- [Task to complete]: What lines of the listing below contain the word "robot"? Copy each of them out.

- [Data records]:
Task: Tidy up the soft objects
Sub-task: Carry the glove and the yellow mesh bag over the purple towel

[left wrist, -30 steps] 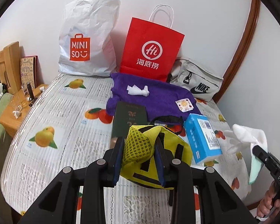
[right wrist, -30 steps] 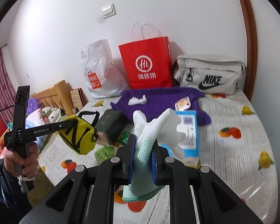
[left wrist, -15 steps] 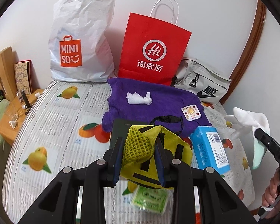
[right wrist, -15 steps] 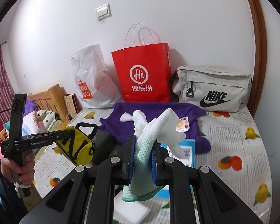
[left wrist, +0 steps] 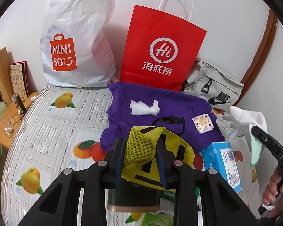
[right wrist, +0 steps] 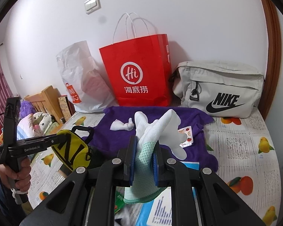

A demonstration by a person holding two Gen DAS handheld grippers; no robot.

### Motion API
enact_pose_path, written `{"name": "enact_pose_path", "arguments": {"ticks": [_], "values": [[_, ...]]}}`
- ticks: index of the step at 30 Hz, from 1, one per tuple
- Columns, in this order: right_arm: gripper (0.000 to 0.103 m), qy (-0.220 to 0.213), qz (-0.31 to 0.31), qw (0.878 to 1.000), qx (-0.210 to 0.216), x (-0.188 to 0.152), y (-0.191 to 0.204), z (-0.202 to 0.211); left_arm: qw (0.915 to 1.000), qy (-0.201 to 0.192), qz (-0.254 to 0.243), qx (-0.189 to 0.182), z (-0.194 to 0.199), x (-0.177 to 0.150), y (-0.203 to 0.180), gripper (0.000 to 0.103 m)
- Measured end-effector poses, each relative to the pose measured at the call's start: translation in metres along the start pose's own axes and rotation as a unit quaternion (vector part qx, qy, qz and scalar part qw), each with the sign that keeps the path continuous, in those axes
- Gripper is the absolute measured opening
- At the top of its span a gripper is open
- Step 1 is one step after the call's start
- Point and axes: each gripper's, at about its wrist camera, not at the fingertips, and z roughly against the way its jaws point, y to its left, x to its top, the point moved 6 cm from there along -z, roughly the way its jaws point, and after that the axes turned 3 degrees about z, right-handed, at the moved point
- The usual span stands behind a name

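Left gripper (left wrist: 139, 156) clamping yellow mesh pouch (left wrist: 156, 160), jaws narrowly parted, hanging over bed (left wrist: 52, 131). Right gripper (right wrist: 144, 163) pinching white-and-mint glove (right wrist: 151, 139), jaws almost closed, glove fingers sticking up. Purple towel (left wrist: 160, 109) lying at 12 o'clock from both, knotted white cloth (left wrist: 145, 109) resting on it.

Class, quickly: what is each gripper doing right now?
Left gripper: shut on the yellow mesh pouch.
Right gripper: shut on the white-and-mint knit glove.
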Motion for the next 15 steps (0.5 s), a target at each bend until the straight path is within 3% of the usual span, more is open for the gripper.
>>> {"name": "enact_pose_path", "arguments": {"ticks": [15], "values": [[0.015,0.016,-0.007,1.0,0.001,0.013,-0.025,-0.047,0.9997,0.018,0.014,-0.011,-0.037,0.016,-0.003,0.03]]}}
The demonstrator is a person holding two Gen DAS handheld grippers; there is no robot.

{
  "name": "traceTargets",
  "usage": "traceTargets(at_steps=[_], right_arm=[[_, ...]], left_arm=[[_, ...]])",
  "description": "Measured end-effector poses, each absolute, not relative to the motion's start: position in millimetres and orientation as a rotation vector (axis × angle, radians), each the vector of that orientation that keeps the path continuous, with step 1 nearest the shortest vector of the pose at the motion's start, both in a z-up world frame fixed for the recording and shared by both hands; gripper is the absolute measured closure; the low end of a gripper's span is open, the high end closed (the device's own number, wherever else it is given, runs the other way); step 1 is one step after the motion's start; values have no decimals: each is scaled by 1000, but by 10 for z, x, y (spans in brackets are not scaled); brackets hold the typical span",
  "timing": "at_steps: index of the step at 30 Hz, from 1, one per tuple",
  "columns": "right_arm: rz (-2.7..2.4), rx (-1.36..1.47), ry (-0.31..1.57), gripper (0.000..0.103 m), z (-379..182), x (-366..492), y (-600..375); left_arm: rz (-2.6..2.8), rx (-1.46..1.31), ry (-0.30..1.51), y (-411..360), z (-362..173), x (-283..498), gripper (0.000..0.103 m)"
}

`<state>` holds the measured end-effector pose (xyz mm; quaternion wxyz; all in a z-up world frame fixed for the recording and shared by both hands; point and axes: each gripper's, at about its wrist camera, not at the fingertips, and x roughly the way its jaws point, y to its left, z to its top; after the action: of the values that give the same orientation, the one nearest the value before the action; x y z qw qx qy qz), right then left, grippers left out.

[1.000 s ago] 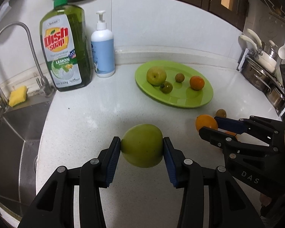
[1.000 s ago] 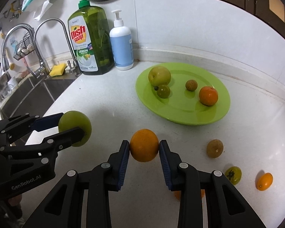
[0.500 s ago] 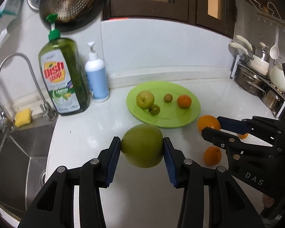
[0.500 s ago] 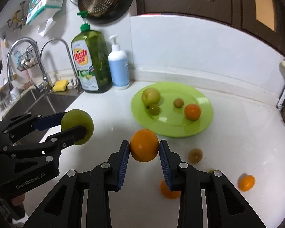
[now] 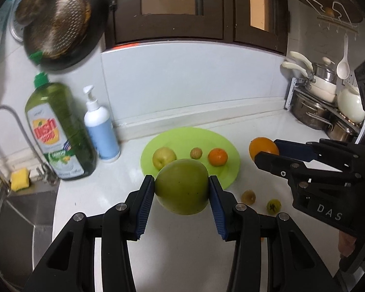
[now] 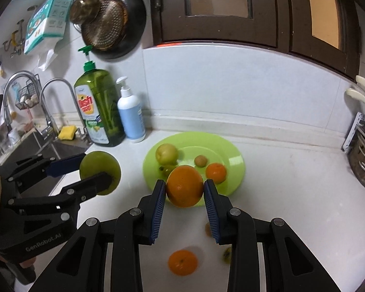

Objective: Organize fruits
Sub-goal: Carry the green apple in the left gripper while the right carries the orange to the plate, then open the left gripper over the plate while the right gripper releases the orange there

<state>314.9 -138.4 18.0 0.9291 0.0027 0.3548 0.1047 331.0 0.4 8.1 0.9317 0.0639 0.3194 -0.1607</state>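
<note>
Left wrist view: the left gripper is clamped on a large green fruit, both blue pads pressed to its sides, carried clear of the counter just short of the green plate. On the plate lie a yellow-green apple, a small brown fruit and a small orange. To the plate's right, the right gripper holds an orange. Two small fruits lie on the counter off the plate's near-right rim.

Right wrist view: the right gripper grips the orange in front of the plate's near edge. The left gripper holds the green fruit left of the plate. Another orange rests on the counter nearer than the plate; a further fruit beside it is partly hidden, possibly two.

Judgement: transport step, both fruits in carriage toward the plate. The next move calls for lowering each onto bare plate, avoiding the fruit already there, then releasing.
</note>
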Motion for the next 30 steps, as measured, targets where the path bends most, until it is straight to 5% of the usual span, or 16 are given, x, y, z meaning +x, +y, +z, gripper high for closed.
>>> traceTargets(at_steps=[30], right_arm=[[241,-14,922,70,-315,4849,-1687]], left_arm=[[-373,211,813,-401,-284,5025,59]])
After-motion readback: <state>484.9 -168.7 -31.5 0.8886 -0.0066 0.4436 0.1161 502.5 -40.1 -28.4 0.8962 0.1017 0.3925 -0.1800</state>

- [Response]:
A demonstration by a person holding two Gen DAS handheld grippers; no robot.
The demonstrator is a person holding two Gen DAS handheld grippers; there is no robot.

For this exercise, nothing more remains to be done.